Doing and deciding guarantees mistakes. Success requires mistakes. Innovation involves mistakes. Mistakes are the price of progress. Mistakes help us learn, grow, and excel.

You never want employees afraid to admit mistakes. Even worse would be a culture which encourages them to hide them. If this persists, problems multiply and the organization could experience a real crisis completely avoidable had small mistakes been effectively addressed when they actually occurred.

Leaders – especially front-line supervisors – need to address mistakes when they occur. If not, they are repeated by the employee and replicated by others. The new policy is we do not follow the policy. Policies and procedures usually have solid rationales. Either ensure adherence or change the policy.
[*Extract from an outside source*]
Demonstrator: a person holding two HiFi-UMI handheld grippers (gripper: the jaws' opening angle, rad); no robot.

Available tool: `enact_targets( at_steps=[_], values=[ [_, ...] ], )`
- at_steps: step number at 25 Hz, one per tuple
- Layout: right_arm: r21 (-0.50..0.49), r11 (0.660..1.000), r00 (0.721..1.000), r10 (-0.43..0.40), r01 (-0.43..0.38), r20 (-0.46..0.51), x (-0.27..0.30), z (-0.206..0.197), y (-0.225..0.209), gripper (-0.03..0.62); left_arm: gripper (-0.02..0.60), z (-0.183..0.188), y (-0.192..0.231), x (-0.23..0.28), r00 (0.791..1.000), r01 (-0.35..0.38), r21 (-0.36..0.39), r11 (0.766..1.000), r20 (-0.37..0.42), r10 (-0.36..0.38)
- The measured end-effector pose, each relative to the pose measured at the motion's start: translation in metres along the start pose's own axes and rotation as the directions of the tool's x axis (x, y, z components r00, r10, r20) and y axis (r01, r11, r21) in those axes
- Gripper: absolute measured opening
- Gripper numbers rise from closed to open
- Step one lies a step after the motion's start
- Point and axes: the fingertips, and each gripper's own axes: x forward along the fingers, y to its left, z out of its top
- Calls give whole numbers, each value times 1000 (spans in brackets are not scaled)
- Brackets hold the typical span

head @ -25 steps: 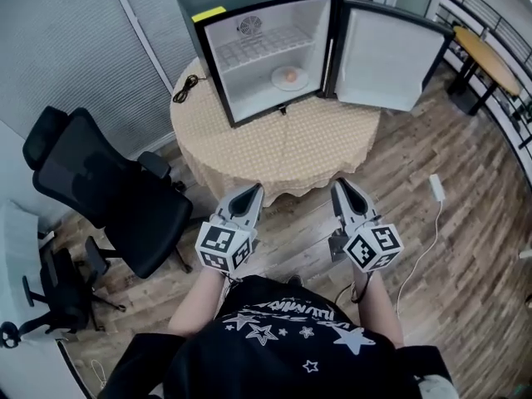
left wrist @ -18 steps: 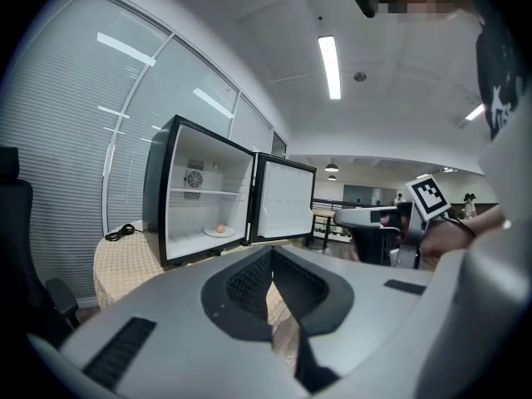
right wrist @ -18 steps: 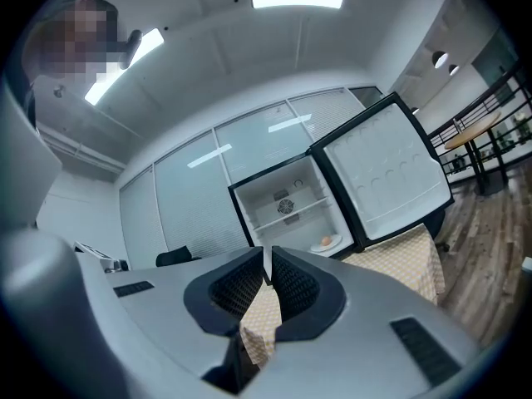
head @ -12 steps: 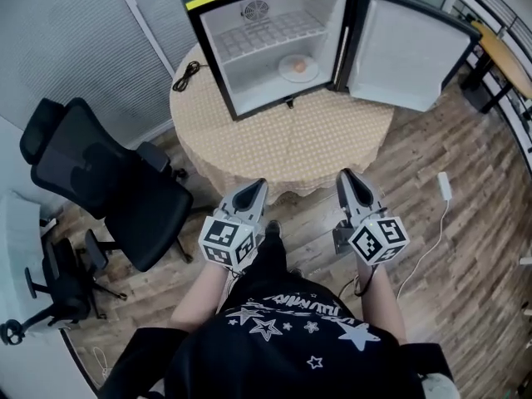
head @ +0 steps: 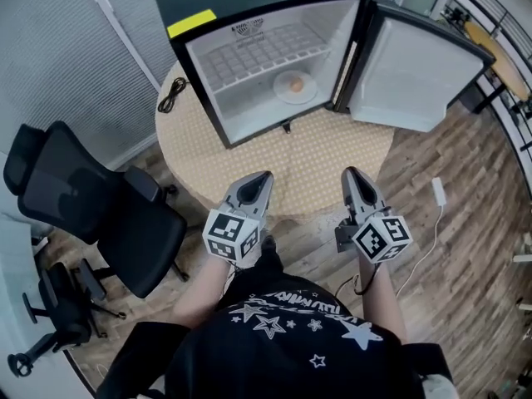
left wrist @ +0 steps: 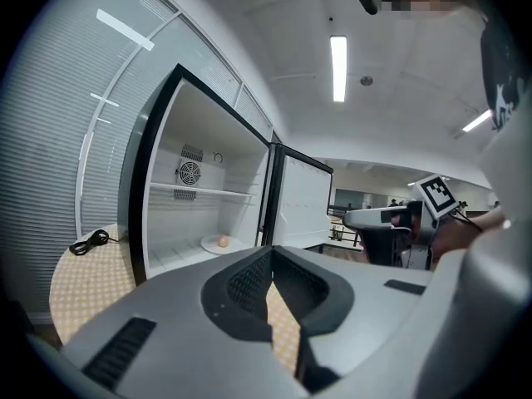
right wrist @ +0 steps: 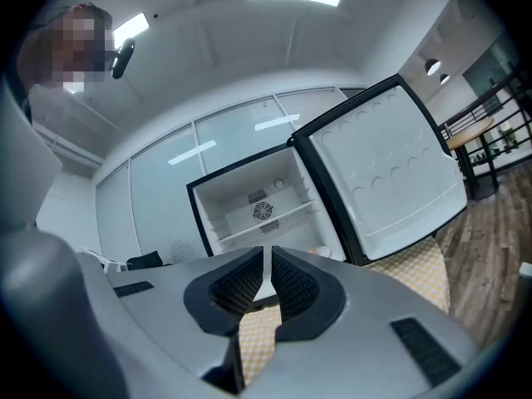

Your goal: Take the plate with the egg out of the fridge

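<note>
Head view: the fridge (head: 249, 2) stands on the round table (head: 283, 160) with its door (head: 424, 77) swung open to the right. The plate (head: 295, 87) with the egg (head: 296, 82) sits on the fridge floor, right of centre. The left gripper (head: 263, 176) and right gripper (head: 352, 173) are at the table's near edge, well apart from the plate.

Left gripper view: the left gripper (left wrist: 270, 254) has its jaws together, nothing between them. The plate (left wrist: 214, 244) and egg (left wrist: 223, 241) lie far beyond.

Right gripper view: the right gripper (right wrist: 266, 256) has its jaws closed to a slit, empty, facing the fridge (right wrist: 258, 206).
</note>
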Motion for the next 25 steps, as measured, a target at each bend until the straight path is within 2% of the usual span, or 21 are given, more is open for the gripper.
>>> enact_targets(
  at_steps=[7, 17, 21, 25],
  values=[
    [25, 999, 999, -33, 32, 5, 49, 7, -10, 44, 6, 15, 48, 34, 1000, 15, -4, 1000, 7, -15],
    [135, 982, 991, -135, 131, 22, 71, 5, -42, 43, 6, 18, 78, 68, 997, 75, 4, 997, -15, -75],
    [157, 978, 990, -138, 138, -8, 79, -1, -55, 44, 6, 15, 84, 78, 997, 62, -5, 998, -38, -63],
    [211, 973, 995, -96, 97, -14, 102, -2, -72, 44, 6, 15, 95, 92, 999, 8, -14, 1000, -41, -9]
  ],
)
When you speak with the member of the team, start positive. Secondly, learn why they did what they did. There may be a good explanation like direction from a prior supervisor who did not follow policy. Confirm causes to select solutions. Thirdly, identify what resources or remedies are needed to ensure policy compliance and employee success. Fourthly, ask what you need to do as a leader to help them achieve the right performance. Fifthly, go over why the mistake occurred, what the employee is expected to now do differently, and ensure a clear and mutual understanding. Lastly, provide any needed tools or resources the employee needs to attain strong performance and make sure you as a supervisor or manager follow-up to confirm their positive progress. Please end the conversation on an encouraging note.

Supervisors and managers make two major mistakes. They either ignore the problem or they come down too hard on a good employee. Both undermine performance. Allowing the same employee to not follow policies and procedures or adhere to the culture also hurts teamwork and morale. Our successes and failures as leaders are never invisible to others.

Your team must feel safe to admit and make mistakes. Leaders should be the example. Let your team be free to fail, fail up, and fail forward.